Losing a family pet is always hard; especially when the pet has been around longer than the relationship that formed the family.

Jyl was a part of our family before it was a family. Shortly after Traci moved to Kentucky from California, she rescued Jyl from a puppy mill that was planning to put her down since she could no longer have puppies. She was energetic, and could jump five feet in the air. Let's be real: she was the right kind of crazy that you want in a dog. Always happy, always prancing around with her tail up and her tongue sticking out, Jyl was well, unique.

After moving in with me and Tucker (my dog, a Husky-mix), Jyl learned how to hang out in a crate during the day and managed to de-stress. Funny, Tucker has that effect on me as well. They'd typically spend their time together on the weekends watching out the front window of our old house, waiting for the inevitable package delivery.

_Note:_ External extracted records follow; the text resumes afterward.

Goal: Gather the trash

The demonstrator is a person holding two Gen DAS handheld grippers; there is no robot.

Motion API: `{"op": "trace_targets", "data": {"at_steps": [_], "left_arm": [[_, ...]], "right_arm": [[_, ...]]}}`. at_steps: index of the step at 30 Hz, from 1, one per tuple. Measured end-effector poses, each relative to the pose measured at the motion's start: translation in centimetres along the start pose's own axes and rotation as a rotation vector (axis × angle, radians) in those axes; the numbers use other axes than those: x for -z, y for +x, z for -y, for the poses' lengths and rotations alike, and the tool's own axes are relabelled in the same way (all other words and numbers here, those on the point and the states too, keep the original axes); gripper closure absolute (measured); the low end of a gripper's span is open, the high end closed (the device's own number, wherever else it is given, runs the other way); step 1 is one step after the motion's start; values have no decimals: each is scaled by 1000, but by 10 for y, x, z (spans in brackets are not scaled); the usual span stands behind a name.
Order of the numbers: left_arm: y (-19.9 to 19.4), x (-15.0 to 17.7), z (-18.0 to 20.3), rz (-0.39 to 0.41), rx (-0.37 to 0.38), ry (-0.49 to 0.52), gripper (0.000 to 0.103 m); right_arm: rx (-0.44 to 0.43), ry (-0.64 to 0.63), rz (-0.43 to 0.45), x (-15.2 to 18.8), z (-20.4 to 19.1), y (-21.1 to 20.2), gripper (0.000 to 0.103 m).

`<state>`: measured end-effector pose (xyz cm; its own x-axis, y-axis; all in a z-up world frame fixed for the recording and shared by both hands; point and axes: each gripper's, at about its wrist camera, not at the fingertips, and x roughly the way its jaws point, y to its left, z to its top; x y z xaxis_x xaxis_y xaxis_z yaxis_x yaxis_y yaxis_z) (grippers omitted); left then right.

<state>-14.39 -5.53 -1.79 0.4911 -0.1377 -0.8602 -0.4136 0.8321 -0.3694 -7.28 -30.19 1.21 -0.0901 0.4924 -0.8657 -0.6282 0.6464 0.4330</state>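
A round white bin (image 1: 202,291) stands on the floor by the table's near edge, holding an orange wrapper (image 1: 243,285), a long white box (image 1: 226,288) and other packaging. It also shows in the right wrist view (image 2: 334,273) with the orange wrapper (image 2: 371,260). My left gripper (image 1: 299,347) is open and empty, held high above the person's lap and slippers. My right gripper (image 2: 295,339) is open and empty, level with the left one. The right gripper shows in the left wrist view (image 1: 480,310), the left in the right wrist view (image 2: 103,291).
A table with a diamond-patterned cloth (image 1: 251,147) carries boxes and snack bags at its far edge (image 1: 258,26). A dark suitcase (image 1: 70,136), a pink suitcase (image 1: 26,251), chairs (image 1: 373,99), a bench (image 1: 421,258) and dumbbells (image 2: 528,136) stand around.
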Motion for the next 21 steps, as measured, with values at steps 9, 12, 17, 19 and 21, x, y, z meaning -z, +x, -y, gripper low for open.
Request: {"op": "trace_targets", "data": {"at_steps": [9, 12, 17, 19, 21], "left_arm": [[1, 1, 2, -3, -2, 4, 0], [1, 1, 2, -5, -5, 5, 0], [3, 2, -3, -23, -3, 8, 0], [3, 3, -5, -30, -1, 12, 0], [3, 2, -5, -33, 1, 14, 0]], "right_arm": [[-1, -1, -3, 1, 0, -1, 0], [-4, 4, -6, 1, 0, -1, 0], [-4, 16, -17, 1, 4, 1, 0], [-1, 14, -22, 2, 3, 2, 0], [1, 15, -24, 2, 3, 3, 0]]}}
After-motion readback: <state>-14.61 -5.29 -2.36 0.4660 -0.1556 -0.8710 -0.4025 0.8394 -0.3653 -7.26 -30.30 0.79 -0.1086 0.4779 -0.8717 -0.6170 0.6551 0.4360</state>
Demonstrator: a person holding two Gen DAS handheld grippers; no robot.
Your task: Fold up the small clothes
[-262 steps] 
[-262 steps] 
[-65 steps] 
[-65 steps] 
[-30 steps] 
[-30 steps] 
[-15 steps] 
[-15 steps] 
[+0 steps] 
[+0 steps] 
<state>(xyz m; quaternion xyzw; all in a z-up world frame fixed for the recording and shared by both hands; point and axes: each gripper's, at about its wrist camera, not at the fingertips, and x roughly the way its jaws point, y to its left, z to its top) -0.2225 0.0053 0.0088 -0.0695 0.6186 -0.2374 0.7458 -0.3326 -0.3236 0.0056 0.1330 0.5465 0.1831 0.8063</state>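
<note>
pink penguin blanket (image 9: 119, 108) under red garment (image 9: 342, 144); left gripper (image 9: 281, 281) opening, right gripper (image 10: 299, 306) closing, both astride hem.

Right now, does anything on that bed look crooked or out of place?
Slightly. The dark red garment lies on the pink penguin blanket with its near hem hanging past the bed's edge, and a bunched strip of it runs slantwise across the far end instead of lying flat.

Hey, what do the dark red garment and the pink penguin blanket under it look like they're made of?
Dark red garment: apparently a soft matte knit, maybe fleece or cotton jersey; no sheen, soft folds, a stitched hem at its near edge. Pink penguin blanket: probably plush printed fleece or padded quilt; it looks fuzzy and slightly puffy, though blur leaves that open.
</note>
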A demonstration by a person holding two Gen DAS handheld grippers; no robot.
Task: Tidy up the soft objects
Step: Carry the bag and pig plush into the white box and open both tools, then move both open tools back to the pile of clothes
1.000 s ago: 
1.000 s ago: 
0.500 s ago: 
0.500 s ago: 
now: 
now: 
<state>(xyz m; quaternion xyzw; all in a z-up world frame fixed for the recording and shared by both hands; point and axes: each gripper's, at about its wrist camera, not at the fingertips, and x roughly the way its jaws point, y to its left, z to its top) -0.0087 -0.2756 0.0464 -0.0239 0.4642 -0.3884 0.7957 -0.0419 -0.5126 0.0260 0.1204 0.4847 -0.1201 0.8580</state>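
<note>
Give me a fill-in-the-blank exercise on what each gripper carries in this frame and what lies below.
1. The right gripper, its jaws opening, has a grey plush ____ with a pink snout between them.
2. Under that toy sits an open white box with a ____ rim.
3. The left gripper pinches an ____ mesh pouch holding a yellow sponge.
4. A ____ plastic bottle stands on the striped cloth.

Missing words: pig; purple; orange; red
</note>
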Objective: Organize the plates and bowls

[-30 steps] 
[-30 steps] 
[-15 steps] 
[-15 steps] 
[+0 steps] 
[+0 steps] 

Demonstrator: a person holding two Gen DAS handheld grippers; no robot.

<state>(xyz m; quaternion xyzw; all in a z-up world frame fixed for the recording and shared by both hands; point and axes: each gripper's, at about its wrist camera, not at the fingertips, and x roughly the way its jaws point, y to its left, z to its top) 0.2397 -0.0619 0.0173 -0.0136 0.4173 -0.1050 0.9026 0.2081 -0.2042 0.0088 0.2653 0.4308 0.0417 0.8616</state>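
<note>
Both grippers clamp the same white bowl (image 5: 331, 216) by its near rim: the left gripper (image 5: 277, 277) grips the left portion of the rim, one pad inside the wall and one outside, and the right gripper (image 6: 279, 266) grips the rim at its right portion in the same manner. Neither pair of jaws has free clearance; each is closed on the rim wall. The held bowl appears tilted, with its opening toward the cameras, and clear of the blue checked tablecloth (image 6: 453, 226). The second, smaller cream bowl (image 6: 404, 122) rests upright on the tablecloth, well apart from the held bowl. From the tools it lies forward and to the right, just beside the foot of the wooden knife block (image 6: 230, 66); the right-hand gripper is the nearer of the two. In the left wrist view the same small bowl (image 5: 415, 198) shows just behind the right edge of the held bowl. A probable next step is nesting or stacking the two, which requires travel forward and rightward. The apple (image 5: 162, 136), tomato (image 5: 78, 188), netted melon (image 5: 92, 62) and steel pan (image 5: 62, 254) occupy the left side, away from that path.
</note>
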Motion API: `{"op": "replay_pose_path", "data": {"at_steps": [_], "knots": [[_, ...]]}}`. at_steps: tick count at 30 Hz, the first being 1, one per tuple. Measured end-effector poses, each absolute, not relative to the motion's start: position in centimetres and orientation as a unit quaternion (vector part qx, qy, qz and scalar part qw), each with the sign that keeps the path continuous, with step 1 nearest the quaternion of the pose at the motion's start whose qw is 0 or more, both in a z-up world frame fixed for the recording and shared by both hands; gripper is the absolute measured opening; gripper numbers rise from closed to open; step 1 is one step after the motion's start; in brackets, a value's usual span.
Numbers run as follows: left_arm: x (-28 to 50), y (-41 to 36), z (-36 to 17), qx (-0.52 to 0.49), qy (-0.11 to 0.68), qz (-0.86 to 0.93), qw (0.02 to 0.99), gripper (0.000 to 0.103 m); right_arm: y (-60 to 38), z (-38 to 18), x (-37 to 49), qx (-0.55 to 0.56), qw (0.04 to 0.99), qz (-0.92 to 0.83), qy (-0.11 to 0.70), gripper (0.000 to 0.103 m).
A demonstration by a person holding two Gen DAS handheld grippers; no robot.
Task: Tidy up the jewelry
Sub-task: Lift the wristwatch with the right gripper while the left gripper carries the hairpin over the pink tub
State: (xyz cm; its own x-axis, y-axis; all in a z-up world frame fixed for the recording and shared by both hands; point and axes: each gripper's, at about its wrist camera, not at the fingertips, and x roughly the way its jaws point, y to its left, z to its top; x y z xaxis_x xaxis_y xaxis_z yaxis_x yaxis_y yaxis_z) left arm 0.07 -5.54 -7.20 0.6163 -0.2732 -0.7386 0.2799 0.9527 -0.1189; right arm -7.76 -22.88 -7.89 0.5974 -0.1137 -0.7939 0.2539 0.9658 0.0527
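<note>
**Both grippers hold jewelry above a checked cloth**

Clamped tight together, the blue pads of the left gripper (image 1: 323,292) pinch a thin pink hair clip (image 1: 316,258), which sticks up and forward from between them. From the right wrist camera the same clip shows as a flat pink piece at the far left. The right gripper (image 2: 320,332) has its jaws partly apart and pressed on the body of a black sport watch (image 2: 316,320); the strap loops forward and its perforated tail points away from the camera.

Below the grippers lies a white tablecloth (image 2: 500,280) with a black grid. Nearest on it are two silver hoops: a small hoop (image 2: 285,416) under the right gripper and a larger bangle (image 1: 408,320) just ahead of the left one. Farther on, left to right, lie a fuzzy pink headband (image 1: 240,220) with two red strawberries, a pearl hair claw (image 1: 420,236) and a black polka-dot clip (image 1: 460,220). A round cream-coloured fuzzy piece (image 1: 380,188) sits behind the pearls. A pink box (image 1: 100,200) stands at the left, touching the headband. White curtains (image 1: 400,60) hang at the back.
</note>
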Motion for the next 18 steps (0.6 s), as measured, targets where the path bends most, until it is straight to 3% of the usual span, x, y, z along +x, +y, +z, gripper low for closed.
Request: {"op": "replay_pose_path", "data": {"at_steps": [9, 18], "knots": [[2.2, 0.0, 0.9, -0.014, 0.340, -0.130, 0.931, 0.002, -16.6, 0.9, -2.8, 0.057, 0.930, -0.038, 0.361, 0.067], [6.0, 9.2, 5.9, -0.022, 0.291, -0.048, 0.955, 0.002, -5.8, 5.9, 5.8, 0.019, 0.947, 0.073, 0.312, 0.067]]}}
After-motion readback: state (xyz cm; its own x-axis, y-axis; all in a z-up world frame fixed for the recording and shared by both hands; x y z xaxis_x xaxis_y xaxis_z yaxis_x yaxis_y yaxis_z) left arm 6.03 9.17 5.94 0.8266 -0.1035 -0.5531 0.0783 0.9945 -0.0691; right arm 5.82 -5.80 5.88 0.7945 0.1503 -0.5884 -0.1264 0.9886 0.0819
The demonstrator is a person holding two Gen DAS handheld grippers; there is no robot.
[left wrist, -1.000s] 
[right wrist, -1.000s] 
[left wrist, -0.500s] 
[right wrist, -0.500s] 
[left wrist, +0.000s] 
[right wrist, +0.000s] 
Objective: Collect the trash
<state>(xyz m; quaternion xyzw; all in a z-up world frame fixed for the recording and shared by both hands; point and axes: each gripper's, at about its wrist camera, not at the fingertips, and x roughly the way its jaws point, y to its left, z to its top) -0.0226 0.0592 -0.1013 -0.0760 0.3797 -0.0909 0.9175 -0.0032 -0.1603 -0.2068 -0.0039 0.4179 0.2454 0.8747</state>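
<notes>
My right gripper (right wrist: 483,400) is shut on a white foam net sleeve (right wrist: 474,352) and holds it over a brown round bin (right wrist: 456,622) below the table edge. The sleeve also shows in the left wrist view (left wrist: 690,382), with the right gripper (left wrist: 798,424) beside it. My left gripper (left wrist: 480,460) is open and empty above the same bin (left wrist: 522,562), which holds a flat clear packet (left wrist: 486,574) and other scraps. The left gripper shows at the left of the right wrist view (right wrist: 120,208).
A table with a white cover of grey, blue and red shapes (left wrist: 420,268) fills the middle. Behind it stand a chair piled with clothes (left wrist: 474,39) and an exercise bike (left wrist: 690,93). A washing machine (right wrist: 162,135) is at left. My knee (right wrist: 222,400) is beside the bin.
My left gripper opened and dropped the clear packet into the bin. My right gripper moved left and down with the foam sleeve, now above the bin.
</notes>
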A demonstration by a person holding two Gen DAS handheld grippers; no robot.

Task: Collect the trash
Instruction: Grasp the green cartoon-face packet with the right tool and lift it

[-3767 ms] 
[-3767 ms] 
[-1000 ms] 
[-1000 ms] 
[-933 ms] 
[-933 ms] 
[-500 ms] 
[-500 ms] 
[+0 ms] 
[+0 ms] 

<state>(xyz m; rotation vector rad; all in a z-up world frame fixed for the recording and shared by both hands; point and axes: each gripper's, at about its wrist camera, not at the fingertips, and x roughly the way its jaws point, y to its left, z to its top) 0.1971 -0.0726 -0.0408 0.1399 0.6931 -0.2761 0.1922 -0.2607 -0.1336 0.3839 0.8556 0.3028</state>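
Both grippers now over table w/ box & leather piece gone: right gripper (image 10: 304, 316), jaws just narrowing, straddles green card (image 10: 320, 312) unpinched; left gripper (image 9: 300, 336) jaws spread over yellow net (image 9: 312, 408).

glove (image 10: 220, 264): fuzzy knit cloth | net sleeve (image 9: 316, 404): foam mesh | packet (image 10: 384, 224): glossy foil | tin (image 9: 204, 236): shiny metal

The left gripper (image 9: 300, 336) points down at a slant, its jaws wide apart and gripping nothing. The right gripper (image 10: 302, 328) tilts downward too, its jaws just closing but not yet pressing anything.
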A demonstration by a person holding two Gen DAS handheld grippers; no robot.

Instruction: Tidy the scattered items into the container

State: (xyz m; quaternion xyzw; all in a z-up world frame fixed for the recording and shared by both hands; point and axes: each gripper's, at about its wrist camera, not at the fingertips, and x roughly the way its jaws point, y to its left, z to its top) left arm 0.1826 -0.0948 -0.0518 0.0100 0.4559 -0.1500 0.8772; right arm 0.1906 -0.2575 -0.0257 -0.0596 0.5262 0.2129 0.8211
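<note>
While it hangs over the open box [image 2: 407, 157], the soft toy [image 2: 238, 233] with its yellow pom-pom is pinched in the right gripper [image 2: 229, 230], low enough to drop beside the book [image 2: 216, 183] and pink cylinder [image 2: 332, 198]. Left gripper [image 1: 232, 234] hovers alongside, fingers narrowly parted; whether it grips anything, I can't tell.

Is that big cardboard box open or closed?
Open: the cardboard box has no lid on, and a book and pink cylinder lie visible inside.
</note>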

Dogs on couch looking out window

The beginning of the end

Moving into 2020, Jyl's health started to degrade (along with seemingly everything else in the world - 2020 has been) and we noticed pretty quickly that she was having a hard time.

Once quarantine started in March of 2020 (both Traci and I were forced to work from home due to COVID-19), we noticed how much worse Jyl was doing on a daily basis. We took care of her, and kept her as comfortable as possible for the next several months as her illnesses kept progressing. We had a few (expensive) runs to the emergency Vet, all of which Jyl made it through. Ultimately, we got to a point where she seemed to be in constant, severe pain on a daily basis and she kind of let us know it was time to say goodbye.

Jyl Boston Terrier

For many of us, myself included, our pets are just as close as family, if not even closer. Pets are there for you twenty-four hours a day. They don't care about stress. They don't care about anything else going on in the world. They just care about you.